Gilles : Je
suis marié, je vis avez ma femme, mais j'ai une vie secrète. J'avais découvert
le plaisir anal, sans partenaire, tout seul, et j'ai aussi commencé à être fortement attiré
par des transsexuels, des hommes devenus des femmes. J'ai donc voulu passer à l'acte et j'ai été très troublé,
autant par leur féminité que par leur virilité. Je me suis aperçu que beaucoup
d'hommes avaient ces fantasmes, mais il très dur de l'avouer. Ma femme n'est
pas au courant; ça devient presque obsessionnel et je voudrais me libérer de
ce poids.
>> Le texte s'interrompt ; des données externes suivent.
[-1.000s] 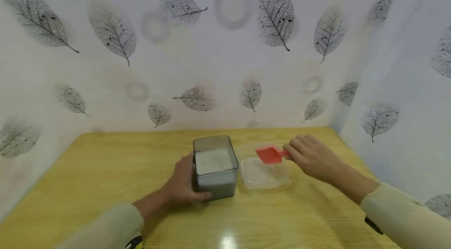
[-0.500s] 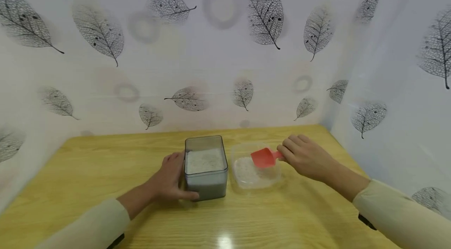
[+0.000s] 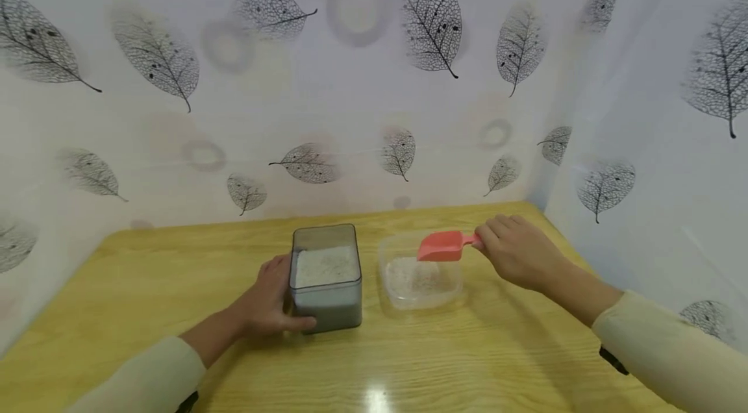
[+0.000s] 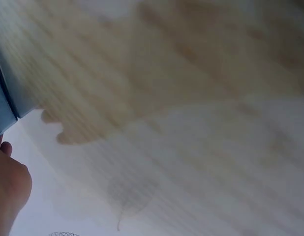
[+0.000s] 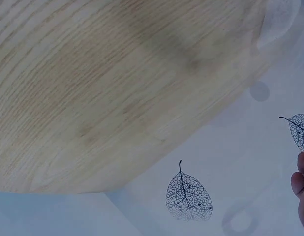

Ayant pu aller au bout de ce fantasme, je ne sais pas si j'ai bien fait,
mais je voudrais me sentir plus libéré.
Brigitte Lahaie : Il n'y a pas à juger si vous avez bien fait ou pas. Le passage à
l'acte n'est pas forcément la fin du fantasme. C'est un peu obsédant. Je vais banaliser la
pulsion sexuelle: c'est un peu comme les personnes qui ont des pulsions qui les poussent à manger du chocolat, sauf que c'est moins impliquant que d'aller pratiquer un
fantasme un peu marginal.
Vous arrivez à m'en parler, je ne suis pas choquée et
je ne vous dis pas que c'est mal, maisl il est sûr que si vous allez le
dire à votre femme, ça peut poser un problème. Il ne faut pas le raconter à n'importe
qui. Dès que l'on parle de fantasmes un peu marginaux, il y a beaucoup
de gens qui ne comprennent pas, car on ne comprend pas ce qui ne nous parle
pas. Mais ce n'est pas parce que ça ne parle pas qu'il ne faut pas le faire.
Vous
pouvez aller voir quelqu'un, un psy, qui va vous écouter et
vous aider à comprendre, et vous aider à faire quelque chose d'autre de votre
culpabilité. Le danger de la culpabilité, c'est qu'à un moment donné ça nous
ronge, et on risque de s'organiser pour être découvert, pour être puni. C'est
l'inconvénient de la culpabilité.
Pour faire disparaitre une obsession, il y a
deux solutions : soit on comprend pourquoi on a cette pulsion et on arrive
alors à en faire autre chose, soit on fait disparaître la pulsion elle-même. C'est soit une
thérapie un peu comportementale, soit une thérapie plus psychanalytique.